*Prompt*
Check each line of the material below, and copy it if it holds the string "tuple".

*Material for this exercise*
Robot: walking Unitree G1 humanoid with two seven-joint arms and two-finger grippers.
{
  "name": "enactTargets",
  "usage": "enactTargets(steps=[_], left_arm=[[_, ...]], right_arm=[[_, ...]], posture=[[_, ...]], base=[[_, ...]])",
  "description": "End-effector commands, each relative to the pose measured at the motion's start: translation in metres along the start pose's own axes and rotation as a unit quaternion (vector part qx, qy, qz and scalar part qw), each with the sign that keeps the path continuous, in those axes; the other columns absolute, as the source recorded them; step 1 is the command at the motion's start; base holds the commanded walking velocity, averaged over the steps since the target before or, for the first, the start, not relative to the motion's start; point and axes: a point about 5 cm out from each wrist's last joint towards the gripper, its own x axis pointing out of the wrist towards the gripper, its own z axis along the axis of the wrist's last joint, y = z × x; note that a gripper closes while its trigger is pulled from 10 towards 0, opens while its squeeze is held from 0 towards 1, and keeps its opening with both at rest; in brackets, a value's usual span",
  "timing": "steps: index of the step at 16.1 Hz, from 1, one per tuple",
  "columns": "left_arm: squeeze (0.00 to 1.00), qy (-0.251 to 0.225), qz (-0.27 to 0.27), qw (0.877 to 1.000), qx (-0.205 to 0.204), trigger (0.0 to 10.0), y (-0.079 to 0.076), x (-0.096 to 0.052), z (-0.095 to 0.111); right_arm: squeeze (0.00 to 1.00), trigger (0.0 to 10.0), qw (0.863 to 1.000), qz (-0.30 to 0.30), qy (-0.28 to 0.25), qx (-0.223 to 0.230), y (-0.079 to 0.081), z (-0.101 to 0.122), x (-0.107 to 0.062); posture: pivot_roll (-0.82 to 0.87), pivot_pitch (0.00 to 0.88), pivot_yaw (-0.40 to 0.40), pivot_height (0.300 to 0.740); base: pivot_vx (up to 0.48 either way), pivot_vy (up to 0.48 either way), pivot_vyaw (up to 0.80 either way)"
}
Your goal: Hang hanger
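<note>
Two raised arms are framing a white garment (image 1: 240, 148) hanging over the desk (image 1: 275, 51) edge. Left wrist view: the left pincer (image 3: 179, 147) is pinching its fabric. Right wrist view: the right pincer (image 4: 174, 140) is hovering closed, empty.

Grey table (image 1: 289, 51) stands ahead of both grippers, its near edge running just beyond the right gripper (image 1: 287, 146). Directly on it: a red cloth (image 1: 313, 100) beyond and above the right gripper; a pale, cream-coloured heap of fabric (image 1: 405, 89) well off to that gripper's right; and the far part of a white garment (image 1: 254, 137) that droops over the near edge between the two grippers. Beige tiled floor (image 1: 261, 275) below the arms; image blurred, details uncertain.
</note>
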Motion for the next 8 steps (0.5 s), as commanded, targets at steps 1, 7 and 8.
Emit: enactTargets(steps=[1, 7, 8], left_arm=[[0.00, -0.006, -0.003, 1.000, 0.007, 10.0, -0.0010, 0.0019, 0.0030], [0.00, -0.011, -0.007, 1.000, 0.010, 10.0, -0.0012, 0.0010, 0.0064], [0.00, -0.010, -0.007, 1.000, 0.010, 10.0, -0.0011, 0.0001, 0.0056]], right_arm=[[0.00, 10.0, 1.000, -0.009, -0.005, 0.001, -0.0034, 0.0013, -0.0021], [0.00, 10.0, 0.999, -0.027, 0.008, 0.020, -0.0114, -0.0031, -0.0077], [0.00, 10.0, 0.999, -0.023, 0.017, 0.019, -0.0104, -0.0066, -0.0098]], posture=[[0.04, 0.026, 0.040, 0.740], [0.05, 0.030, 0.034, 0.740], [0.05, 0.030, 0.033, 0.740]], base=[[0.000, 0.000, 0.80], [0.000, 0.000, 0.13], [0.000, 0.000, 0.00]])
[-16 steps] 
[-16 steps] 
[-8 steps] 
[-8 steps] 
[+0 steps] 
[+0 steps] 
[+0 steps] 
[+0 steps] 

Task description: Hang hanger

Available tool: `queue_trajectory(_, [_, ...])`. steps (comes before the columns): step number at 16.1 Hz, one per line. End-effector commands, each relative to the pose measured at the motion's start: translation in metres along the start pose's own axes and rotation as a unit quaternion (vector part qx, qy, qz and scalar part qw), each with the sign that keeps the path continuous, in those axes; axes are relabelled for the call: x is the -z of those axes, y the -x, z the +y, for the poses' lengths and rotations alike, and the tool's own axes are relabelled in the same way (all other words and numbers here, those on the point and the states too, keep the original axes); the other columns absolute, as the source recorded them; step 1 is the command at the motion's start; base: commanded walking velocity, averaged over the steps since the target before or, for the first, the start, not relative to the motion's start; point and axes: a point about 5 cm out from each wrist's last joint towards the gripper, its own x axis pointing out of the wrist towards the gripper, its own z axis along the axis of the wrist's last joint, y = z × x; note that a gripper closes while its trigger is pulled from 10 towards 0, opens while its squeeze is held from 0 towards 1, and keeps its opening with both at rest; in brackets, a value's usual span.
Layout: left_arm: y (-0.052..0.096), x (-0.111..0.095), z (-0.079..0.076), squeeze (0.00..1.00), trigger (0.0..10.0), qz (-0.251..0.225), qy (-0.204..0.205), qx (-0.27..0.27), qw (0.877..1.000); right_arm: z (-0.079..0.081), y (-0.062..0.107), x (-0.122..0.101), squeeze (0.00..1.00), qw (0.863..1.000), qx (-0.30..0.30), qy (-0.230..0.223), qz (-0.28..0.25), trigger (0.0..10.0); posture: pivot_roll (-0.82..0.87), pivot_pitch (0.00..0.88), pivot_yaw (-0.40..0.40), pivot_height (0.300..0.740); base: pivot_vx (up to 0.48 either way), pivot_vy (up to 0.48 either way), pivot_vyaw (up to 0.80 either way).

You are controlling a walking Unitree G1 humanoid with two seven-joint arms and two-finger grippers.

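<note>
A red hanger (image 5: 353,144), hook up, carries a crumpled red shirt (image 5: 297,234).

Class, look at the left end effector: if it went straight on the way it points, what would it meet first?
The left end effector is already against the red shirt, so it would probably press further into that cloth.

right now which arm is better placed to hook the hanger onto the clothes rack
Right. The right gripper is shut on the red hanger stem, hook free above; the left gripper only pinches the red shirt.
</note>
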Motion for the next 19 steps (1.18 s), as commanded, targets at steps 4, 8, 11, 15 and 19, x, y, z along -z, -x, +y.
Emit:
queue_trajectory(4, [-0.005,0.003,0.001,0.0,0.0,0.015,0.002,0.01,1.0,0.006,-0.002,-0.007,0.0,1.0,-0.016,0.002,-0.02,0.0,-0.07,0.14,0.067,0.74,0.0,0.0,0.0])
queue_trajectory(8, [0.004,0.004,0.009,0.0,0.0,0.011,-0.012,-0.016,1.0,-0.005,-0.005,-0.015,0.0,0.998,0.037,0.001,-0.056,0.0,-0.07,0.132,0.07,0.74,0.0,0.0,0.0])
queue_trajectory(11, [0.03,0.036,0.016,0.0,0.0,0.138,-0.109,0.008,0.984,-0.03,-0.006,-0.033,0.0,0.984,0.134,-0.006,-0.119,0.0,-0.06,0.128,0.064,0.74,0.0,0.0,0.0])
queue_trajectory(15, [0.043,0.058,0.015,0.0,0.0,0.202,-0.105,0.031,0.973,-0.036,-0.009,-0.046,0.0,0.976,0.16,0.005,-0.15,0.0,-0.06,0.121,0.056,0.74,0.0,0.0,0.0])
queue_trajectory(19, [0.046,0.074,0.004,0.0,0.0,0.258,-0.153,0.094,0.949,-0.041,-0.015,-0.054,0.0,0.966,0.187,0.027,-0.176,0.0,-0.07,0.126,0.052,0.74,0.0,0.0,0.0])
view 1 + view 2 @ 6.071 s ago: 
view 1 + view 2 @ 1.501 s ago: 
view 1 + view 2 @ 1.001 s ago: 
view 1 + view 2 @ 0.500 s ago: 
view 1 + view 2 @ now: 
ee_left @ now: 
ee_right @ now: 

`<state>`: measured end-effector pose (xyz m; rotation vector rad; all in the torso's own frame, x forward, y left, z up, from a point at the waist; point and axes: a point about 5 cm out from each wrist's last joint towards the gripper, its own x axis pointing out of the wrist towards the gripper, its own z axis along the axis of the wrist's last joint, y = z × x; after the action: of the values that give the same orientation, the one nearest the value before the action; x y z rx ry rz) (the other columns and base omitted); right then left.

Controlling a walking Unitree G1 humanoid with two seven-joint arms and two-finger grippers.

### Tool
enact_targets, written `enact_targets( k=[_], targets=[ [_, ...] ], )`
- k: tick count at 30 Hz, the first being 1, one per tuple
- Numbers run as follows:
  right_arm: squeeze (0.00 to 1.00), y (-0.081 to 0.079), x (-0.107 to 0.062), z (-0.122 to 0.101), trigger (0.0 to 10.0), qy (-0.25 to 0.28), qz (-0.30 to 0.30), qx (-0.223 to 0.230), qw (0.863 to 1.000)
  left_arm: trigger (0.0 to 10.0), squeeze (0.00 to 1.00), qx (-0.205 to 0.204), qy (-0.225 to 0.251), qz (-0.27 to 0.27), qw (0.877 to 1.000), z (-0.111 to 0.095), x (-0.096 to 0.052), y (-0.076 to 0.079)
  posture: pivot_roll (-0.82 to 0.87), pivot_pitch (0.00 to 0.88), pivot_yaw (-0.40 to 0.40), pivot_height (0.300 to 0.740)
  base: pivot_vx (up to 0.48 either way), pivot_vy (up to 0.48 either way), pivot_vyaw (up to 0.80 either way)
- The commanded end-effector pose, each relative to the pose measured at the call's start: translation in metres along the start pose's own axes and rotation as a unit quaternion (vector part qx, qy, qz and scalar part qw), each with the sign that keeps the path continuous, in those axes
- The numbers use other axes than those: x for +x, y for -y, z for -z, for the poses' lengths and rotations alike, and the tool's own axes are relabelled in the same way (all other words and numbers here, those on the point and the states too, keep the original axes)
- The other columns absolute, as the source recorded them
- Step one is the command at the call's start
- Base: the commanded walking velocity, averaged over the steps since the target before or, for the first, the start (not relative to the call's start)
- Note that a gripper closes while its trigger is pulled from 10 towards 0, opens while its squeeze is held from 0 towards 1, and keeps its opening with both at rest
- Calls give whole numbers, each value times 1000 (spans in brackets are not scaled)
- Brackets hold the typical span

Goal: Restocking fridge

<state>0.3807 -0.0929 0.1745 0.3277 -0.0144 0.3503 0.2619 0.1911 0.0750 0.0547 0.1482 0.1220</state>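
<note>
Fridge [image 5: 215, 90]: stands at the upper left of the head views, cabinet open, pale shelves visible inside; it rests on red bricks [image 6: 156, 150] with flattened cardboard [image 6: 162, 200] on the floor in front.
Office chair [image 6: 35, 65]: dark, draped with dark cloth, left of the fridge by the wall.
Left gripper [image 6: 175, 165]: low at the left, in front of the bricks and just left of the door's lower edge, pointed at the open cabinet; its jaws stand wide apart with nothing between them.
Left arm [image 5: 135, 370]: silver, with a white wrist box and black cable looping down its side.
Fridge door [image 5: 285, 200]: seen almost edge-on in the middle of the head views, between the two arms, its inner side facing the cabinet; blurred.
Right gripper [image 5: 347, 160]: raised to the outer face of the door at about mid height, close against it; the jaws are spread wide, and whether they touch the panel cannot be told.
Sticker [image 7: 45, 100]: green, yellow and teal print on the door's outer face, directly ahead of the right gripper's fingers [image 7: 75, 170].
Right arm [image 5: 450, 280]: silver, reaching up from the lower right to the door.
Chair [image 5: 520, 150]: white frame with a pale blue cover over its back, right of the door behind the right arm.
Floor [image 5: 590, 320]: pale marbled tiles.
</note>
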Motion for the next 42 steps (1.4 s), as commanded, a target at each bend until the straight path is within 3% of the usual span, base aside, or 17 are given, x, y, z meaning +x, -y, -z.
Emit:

*Completed task*
  "timing": "steps: index of the step at 16.1 Hz, from 1, one per tuple",
- k: tick count at 30 Hz, the first being 1, one per tuple

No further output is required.